**Task prompt**
Among the entries below, how many lines contain "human"? Answer with the number only.

**Data for this task**
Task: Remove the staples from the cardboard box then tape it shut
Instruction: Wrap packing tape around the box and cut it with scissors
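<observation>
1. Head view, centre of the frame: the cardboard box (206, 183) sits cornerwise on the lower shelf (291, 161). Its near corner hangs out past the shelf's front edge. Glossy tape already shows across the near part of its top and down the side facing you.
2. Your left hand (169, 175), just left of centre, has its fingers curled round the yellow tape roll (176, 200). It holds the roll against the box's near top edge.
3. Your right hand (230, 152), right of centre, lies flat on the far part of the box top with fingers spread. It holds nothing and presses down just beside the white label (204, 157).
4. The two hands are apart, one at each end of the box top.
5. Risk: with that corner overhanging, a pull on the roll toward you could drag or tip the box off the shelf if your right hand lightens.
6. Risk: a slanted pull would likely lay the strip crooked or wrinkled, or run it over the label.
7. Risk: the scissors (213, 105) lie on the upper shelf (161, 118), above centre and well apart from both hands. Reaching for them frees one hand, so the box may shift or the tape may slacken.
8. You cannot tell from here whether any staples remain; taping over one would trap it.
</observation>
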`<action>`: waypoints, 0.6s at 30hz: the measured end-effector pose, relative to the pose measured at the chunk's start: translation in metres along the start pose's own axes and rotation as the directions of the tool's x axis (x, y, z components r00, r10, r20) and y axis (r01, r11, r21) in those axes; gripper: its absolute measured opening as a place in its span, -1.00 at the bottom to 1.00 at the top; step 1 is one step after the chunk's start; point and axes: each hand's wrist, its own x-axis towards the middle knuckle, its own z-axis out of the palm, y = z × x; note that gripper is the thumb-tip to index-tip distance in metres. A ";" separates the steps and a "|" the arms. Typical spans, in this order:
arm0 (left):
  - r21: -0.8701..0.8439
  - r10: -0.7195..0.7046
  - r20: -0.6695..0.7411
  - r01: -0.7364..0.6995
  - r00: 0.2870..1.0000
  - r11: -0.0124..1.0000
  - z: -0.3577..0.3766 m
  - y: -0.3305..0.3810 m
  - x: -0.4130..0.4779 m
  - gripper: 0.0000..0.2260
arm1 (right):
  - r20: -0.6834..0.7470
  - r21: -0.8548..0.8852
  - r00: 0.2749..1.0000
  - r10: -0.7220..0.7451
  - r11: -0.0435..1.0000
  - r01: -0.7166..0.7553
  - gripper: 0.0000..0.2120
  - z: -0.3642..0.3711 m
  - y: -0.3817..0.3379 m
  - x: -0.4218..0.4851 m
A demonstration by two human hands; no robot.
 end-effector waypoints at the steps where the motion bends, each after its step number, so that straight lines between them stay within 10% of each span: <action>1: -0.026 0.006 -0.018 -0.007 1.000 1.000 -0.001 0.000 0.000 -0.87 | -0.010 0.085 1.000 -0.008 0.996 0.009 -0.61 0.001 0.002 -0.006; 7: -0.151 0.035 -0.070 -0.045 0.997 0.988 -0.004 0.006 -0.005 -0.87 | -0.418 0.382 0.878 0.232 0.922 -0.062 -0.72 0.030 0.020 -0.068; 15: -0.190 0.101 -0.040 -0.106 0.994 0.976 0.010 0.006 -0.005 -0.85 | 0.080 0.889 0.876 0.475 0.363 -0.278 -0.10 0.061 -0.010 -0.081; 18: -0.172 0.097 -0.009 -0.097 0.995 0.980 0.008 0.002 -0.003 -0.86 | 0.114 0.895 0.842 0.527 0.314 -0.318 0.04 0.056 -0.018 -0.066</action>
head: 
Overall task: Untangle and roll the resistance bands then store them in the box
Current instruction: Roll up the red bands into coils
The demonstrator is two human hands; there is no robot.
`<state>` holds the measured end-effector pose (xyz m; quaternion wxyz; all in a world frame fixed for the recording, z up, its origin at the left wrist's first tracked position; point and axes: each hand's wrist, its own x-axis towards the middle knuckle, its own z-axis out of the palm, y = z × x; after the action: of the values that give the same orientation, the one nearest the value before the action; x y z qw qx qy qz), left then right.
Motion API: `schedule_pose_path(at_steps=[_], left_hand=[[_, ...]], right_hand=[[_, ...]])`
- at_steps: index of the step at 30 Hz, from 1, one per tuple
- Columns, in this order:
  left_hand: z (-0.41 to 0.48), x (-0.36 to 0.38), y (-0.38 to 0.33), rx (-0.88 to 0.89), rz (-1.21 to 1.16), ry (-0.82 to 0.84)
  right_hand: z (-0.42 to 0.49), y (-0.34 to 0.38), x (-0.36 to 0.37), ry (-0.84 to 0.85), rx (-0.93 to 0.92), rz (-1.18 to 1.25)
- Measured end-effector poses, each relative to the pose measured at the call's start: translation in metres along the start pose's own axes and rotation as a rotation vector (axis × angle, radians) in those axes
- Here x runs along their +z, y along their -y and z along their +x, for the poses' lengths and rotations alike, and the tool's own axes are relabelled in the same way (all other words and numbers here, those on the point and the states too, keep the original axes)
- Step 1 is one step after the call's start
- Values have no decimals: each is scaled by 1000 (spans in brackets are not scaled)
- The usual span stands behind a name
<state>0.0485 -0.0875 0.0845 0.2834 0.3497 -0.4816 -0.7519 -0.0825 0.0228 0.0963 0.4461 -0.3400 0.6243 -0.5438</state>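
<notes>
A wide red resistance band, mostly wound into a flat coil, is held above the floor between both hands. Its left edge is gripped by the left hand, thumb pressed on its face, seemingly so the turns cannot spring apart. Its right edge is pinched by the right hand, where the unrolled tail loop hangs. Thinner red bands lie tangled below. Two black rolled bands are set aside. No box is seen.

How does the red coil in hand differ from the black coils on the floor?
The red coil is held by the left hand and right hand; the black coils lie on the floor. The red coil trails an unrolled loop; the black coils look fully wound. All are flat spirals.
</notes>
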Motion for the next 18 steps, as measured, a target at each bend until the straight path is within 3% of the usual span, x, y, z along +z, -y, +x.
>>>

**Written response**
2